Regular Expressions

When there's non-standard semi-structured data formats¶

Every now and then, we encounter semi-structured data that isn't in a commonly supported format like JSON or XML. One example is Operational Technology (OT) data such as Controller Area Network (CAN) data collected via Linux's can-utils library's candump command. The output looks something like this:

(1544106679.432583) can0 562#122DF953813CA2
(1544106679.631330) can0 1F0#4C96281B62ACBC20
(1544106679.830333) can0 687#C3F26E
(1544106680.029125) can0 412#06C136
(1544106680.228086) can0 67E#01C65274D19FAC6D
(1544106680.427065) can0 4FA#5F6502615110B55A
(1544106680.625958) can0 429#6FB48932FBCECE26

There's four distinct pieces of information in each line

(1544106679.432583) is the unix epoch timestamp in microseconds
can0 is the network name
564 before the # is the destination ID
122DF953813CA2 after the # is the data for the destination

Solution: Regular Expressions¶

Pythex.org, regexr.com, regex101.com and similar online tools provide ways to rapidly construct a Regular Expression (regex) to parse arbitrary strings using pre-determined rules.

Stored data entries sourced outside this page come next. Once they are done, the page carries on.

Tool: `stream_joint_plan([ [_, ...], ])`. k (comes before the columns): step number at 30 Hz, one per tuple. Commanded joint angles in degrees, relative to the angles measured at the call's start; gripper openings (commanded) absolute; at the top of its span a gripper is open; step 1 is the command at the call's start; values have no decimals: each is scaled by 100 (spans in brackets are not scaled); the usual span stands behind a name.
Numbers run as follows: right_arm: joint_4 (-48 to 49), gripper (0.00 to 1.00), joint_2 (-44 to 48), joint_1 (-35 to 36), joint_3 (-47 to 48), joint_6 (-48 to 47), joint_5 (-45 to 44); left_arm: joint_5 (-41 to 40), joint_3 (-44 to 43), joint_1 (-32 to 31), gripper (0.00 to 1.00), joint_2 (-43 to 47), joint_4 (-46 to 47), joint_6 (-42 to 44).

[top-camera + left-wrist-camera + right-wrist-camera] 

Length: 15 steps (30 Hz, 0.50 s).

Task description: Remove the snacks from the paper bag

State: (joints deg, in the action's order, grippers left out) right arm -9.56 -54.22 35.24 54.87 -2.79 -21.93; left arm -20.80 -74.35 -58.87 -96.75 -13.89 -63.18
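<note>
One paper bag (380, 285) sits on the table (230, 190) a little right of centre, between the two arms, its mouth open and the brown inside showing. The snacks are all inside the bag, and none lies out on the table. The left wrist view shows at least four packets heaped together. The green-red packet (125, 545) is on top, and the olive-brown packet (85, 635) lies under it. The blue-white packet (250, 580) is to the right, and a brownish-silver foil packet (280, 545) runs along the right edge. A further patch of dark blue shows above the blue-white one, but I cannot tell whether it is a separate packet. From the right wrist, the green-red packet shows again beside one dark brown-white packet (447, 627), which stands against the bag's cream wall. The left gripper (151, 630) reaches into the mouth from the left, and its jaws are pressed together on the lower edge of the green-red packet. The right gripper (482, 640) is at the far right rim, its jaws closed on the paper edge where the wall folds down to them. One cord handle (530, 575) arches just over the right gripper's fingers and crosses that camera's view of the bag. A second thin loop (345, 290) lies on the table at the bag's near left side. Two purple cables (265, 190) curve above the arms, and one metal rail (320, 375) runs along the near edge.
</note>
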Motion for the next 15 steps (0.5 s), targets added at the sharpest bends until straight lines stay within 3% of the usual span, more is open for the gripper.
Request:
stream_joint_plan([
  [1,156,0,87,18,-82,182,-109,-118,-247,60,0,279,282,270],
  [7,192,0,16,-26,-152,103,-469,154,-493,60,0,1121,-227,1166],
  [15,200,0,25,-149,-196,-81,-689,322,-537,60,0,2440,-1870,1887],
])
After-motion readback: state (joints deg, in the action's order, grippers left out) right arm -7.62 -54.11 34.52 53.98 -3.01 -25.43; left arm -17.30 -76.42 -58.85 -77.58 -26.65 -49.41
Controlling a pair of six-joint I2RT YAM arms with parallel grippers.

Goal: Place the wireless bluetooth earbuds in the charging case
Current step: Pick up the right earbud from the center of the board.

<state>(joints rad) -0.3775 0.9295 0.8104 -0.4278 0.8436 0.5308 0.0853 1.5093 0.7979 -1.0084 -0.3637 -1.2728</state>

Semi-structured to Structured

Can you write a regex that will match a candump data sample?
Can you name each matched part of the data as part of the regex?
How can we try this in python?
Are you able to convert the output of the regex into a Python dictionary?
Are you able to output the dictionary you just created to a CSV file?

Speeding up the slow native Python regex library¶

Speedup

There are two options for somewhat increasing the speed of a regex in Python if you need to parse lots of non-standard semi-structured data.

Google's re2: re2 and it's Python wrapper google-re2 provides methods for compiling regular expressions. This will require your dev environment to include C compilers and build tools most python packages don't require.
Intel's hyperscan: Hyperscan is a largely stale project from Intel that leveraged some of their CPU level optimizations for regular expressions to achieve top performance for the job. Unfortunately, it's not easily used in Python and only outperforms re2 when doing particularly complex or large scale operations.